Cecil's treatment is on the light side, but engaging.

John Stuart Mill's observations on the indoctrinational role of education are
also interesting. As others have said, schools play multiple roles.

[https://old.reddit.com/r/dredmorbius/comments/6x7u6a/on_the_...](https://old.reddit.com/r/dredmorbius/comments/6x7u6a/on_the_role_of_universities_and_primary_education/)

[http://www.tandfonline.com/doi/abs/10.1080/00346760110081599](http://www.tandfonline.com/doi/abs/10.1080/00346760110081599)

------
mcguire
I don't really want to dig into the details of the arguments for the value of
a "generalized, liberal arts education" here, mostly because I need to do some
research on those arguments before evaluating them.

But, on the other hand, I really do believe that an education in ye olde
trivium
([https://en.wikipedia.org/wiki/Trivium](https://en.wikipedia.org/wiki/Trivium)),
quadrivium
([https://en.wikipedia.org/wiki/Quadrivium](https://en.wikipedia.org/wiki/Quadrivium)),
and a number of other areas are important for the citizens of a modern,
democratic republic, quite aside from how "Literacy and numeracy are vital,
but few of us use history, poetry, higher mathematics or foreign languages
after graduation."

I see this education as important on at least two levels. First, to fight the
natural human tendency to assume that everyone else is like us (and that
anyone who is different is deviant): we're all programmers here, right? And
anyone who doesn't think in discrete, logical steps, is the bizarre alien
_them,_ right?

More seriously, I had to take Texas government and history classes in college,
the requirement for which (a history professor informed us with glee) came out
of a number of soldiers from Texas who were captured during the Korean War and
who decided to stay in China after the war. (Honestly, I have no idea how
those things fit together.) But those classes and others like them, while not
directly benefiting me as a computer programmer, did provide some background
and common ground between me and a huge number of other people who would
otherwise have nothing in common with me.

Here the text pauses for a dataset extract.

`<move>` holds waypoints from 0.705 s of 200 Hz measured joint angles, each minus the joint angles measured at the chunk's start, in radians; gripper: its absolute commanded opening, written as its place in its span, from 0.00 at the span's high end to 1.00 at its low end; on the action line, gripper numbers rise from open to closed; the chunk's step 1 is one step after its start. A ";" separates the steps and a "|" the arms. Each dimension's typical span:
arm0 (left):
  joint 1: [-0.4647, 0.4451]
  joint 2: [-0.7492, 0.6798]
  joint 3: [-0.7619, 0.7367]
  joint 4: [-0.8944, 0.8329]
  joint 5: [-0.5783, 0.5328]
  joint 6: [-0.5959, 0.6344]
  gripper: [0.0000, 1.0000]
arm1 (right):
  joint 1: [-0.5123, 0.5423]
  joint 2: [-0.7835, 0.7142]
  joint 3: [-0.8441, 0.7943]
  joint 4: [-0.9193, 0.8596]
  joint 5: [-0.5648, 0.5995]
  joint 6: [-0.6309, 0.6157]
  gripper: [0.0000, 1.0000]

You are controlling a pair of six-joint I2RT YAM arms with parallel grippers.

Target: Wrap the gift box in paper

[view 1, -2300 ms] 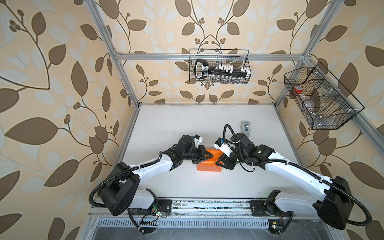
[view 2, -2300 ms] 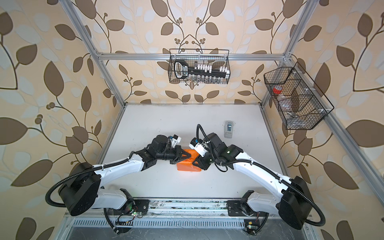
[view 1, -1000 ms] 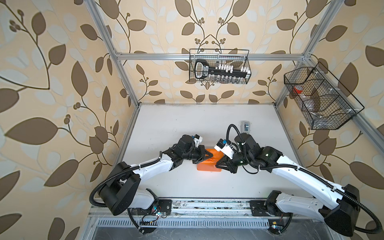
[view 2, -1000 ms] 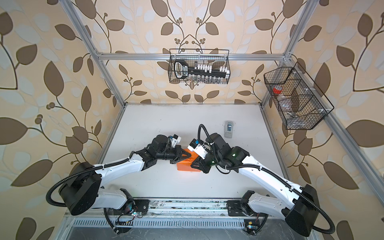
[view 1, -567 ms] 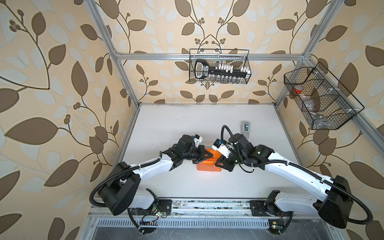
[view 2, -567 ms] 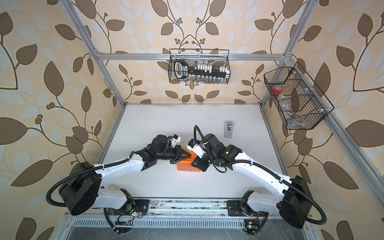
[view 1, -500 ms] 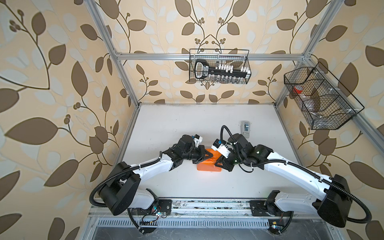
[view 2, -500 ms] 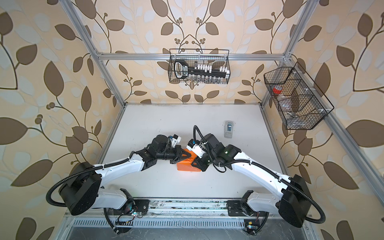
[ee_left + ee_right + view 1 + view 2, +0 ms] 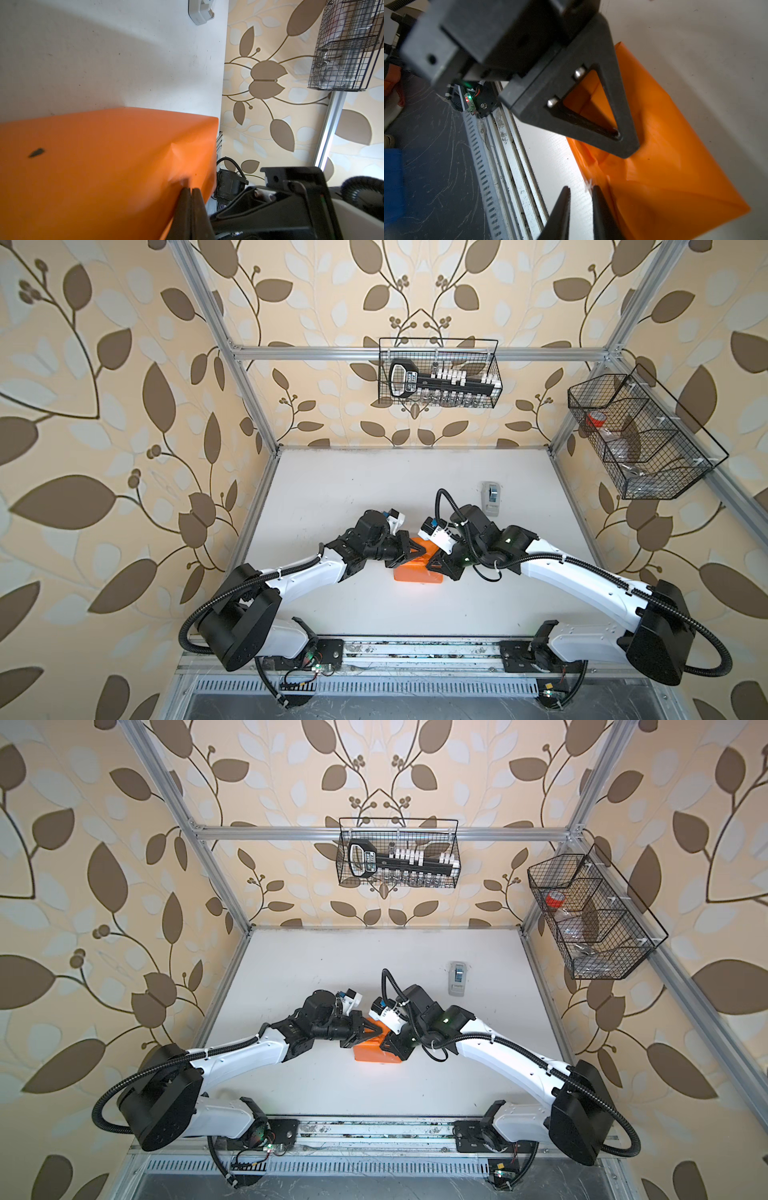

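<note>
The gift box is hidden under the orange paper (image 9: 415,576) (image 9: 374,1053), a wrapped block near the table's middle. My left gripper (image 9: 420,551) (image 9: 376,1029) is shut. Its tips (image 9: 190,189) press on the paper's top face (image 9: 93,166), which puckers slightly there. From the right wrist view its triangular finger (image 9: 623,124) bears down on the package (image 9: 675,166). My right gripper (image 9: 434,565) (image 9: 388,1046) (image 9: 579,188) sits low at the package's right side, jaws narrowly open. Only white table shows between them. One fingertip touches the paper's edge beside a small clear scrap.
A grey tape dispenser (image 9: 490,497) (image 9: 457,977) (image 9: 200,11) lies behind the right arm. Wire baskets hang on the back wall (image 9: 438,377) and the right wall (image 9: 640,439). The metal base rail (image 9: 415,649) (image 9: 508,145) runs along the table's front edge.
The right arm has shifted slightly left toward the package and its jaws have narrowed. The left gripper has stayed pressed on the paper.
</note>
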 measured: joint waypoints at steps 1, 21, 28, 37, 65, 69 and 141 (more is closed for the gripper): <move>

Secondly, to fight the natural tendency for someone who is well skilled in a
certain field to assume that field is all that exists. (You should recognize
this from this very forum, where people suggest technological fixes for
problems which are not technological in nature. And yes, there are problems
which are not technological nature.)

As for the wisdom of the students, choosing easy classes and complaining about
those on topics they'll never use in real life? I took Spanish as a foreign
language which I never really learned and promptly forgot, took four semesters
to get through two semesters of calculus (badly; all my math be discrete), and
those damn semesters of government and history. Guess what? None of those
things were useful to me in my subsequent career. Nope, not even calculus,
that horrid waste of time and grade points.

On the other hand, _I_ regard my lack of knowledge as a bad thing. A usable
foreign language would have been nice. Other programmers do use calculus; I
just had to avoid those jobs.

So, yeah, I pretty much disagree with everything in this article.

(End of part 2. See part 1:
[https://news.ycombinator.com/item?id=19409228](https://news.ycombinator.com/item?id=19409228))

------
cromwellian
"You study arcane subjects year after year, knowing you’ll never use most of
what you learned after graduation"

Well, that wasn't true for me, and I'm pretty sure for those in engineering or
science, it isn't, but even the history, philosophy, and economics courses I
took I recall and use. Even Steve Jobs, who merely audited a class on
calligraphy, took a great value from it.

The fundamental flaw of Capland argument, who seems to be pushing this theme
for years, is to view education purely in terms of economic benefit. It could
simultaneously be true that the vast majority of your salary comes from
signalling, but it could also be true that you gained great value from your
education. Not everyone who gets an advanced education tries to maximize
salary.

Capland's analysis, for example, would completely ignore the value of someone
who chose to become a teacher or open source contributor.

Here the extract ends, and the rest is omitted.